Task → Copy the lines below exactly, starting at the one with "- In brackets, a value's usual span" and ending at the one with "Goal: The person", and leave out any picture.

*** Record set Section Begins ***

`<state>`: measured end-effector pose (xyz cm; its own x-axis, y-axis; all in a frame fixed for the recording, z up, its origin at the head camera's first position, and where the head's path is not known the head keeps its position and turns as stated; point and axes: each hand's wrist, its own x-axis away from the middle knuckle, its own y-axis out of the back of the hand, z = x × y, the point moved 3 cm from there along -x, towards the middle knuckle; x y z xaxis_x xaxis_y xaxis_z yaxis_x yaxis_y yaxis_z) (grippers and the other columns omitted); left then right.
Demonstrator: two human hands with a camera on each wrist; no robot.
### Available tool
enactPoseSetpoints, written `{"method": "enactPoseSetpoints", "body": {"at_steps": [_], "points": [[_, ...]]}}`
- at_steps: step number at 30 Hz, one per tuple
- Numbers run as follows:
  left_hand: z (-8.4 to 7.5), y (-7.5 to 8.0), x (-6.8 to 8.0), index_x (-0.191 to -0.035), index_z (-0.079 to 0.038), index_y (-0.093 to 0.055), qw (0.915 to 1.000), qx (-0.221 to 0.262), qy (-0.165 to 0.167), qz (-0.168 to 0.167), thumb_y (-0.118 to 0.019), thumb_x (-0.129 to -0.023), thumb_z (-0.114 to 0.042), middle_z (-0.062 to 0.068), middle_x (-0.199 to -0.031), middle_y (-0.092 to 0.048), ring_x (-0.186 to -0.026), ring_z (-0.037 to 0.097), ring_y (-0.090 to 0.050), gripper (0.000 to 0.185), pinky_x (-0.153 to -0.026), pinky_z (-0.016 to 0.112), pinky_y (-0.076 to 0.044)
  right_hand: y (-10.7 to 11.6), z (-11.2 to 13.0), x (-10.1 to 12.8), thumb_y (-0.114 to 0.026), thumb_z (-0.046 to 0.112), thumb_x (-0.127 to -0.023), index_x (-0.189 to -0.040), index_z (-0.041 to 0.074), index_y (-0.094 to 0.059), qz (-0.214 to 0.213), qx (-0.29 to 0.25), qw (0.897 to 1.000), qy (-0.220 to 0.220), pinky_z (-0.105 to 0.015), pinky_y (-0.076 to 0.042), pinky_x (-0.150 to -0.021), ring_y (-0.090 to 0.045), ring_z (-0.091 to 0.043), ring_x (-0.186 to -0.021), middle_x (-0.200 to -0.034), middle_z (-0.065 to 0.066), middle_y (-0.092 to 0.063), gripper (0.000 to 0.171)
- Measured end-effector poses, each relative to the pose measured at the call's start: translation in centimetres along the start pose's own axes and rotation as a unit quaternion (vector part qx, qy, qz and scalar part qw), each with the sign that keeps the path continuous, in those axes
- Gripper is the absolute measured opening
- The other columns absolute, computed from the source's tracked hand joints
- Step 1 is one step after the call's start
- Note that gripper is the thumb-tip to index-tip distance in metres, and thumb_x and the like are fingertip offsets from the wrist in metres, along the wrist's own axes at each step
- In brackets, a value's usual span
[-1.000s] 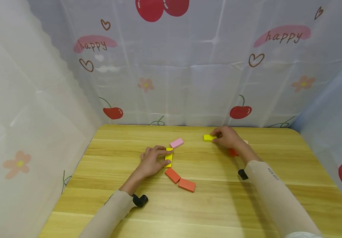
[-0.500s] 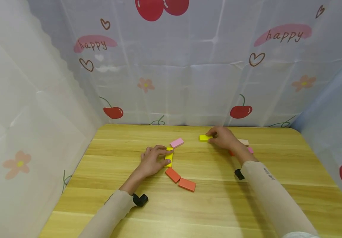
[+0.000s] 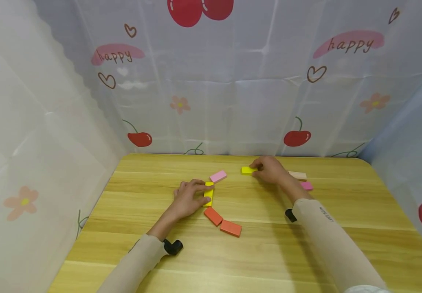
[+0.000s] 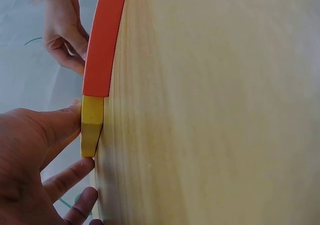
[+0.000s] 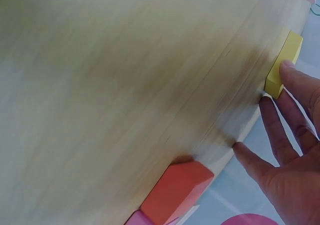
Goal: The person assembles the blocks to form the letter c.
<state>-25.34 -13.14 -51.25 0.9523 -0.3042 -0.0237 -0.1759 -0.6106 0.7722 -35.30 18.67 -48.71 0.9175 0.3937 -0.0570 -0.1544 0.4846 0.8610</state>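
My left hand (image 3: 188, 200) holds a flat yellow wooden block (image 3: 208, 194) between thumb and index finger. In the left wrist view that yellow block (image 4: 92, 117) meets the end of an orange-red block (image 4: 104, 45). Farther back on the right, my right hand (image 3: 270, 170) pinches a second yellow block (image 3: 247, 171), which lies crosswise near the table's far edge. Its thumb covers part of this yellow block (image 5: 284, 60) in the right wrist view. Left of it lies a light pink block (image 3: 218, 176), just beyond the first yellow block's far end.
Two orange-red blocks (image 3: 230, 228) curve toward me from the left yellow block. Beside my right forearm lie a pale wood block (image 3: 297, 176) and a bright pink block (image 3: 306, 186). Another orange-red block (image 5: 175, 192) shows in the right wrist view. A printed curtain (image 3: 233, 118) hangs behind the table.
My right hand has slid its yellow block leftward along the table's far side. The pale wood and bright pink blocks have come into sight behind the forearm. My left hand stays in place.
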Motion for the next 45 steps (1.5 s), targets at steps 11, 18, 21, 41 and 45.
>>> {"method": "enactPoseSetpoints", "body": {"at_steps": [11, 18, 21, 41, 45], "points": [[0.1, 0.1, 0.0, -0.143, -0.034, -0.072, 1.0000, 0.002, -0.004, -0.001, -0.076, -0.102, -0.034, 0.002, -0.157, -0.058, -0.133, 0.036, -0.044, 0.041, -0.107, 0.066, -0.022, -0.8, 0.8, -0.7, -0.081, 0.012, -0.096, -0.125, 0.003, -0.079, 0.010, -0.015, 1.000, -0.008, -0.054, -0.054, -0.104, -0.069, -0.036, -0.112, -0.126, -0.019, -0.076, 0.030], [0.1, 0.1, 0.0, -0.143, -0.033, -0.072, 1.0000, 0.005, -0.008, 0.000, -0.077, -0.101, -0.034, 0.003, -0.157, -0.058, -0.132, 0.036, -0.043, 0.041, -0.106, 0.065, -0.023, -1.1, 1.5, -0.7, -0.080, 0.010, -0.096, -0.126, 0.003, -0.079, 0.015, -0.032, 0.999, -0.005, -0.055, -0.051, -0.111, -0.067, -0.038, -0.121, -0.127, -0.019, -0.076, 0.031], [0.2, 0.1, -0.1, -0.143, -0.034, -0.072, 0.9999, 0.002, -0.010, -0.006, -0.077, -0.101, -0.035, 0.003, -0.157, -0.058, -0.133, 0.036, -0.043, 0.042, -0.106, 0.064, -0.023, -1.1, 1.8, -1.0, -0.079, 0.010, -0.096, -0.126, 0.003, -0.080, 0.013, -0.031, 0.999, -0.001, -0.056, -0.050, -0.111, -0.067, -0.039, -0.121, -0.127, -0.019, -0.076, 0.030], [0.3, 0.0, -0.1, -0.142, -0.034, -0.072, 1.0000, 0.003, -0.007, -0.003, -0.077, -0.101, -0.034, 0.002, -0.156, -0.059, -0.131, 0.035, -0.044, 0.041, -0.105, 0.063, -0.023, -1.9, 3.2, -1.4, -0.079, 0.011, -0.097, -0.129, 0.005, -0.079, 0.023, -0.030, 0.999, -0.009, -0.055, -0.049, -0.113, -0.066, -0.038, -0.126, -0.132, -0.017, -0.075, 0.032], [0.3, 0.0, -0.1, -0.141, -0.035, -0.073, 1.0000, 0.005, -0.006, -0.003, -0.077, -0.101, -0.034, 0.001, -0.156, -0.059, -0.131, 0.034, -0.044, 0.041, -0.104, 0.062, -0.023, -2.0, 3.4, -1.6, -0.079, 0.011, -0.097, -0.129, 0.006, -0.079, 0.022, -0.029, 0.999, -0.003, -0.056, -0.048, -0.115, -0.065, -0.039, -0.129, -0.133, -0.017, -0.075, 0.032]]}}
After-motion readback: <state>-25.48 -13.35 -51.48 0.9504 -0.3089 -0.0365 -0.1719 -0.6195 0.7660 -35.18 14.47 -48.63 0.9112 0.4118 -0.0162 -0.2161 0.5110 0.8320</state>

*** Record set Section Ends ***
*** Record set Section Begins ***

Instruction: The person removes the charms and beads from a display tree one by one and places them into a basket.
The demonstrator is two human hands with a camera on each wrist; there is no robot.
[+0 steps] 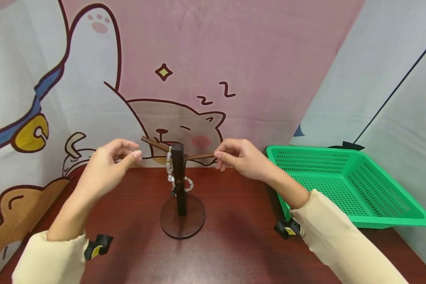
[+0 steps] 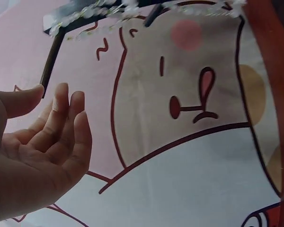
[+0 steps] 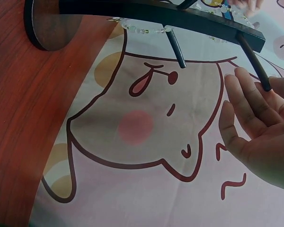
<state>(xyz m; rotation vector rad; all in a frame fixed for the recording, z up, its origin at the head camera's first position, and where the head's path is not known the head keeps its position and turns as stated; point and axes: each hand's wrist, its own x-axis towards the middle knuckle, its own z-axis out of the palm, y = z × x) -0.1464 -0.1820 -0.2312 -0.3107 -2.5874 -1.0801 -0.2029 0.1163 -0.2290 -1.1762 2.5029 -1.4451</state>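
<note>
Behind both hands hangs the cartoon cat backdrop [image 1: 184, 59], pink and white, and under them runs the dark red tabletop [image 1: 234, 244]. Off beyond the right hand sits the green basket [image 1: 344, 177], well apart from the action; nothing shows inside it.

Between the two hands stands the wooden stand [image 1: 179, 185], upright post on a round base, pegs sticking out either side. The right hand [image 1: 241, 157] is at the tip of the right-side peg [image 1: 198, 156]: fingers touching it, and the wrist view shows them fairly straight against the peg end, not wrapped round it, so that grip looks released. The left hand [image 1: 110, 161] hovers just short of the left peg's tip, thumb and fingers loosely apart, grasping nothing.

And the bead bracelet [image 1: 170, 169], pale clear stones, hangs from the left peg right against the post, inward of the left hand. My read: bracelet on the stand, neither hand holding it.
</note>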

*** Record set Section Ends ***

Expected answer →
- In brackets, a value's usual span
[-1.000s] 
[-0.500s] 
[+0.000s] 
[+0.000s] 
[+0.000s] 
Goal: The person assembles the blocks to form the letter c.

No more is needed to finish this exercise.